INFORMATION SUPPLIED -
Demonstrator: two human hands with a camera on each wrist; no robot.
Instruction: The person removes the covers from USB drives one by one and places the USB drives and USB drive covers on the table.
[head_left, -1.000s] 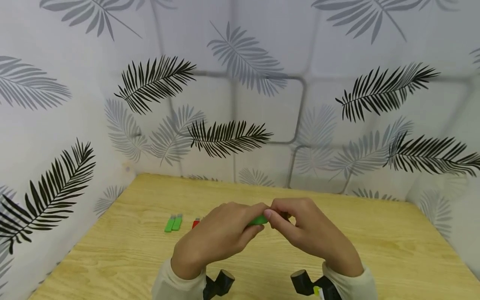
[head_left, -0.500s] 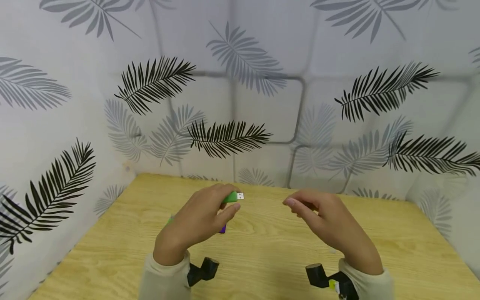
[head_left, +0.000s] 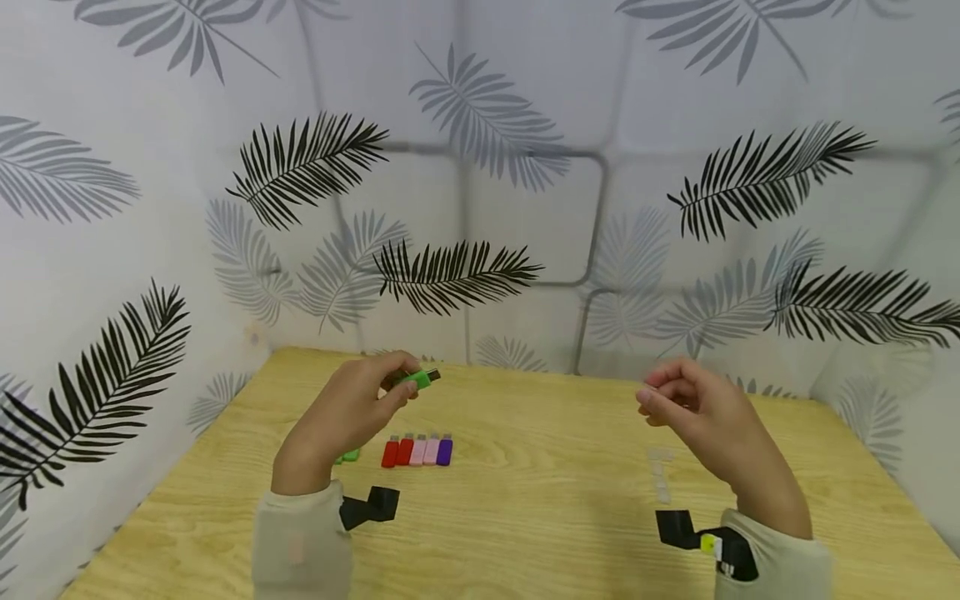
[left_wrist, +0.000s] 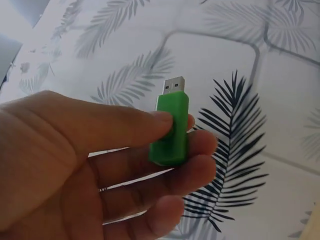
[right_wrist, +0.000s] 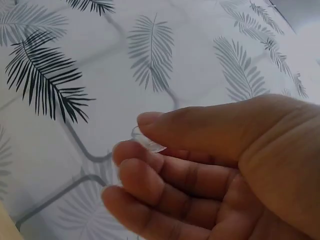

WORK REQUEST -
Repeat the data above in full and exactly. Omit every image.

THE ANSWER -
Demonstrator: two human hands with a camera on each wrist; no robot.
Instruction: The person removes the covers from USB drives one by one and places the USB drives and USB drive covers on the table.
[head_left, -1.000s] 
[head_left, -0.500s] 
[head_left, +0.000s] 
[left_wrist, +0.000s] 
[right_wrist, +0.000s] 

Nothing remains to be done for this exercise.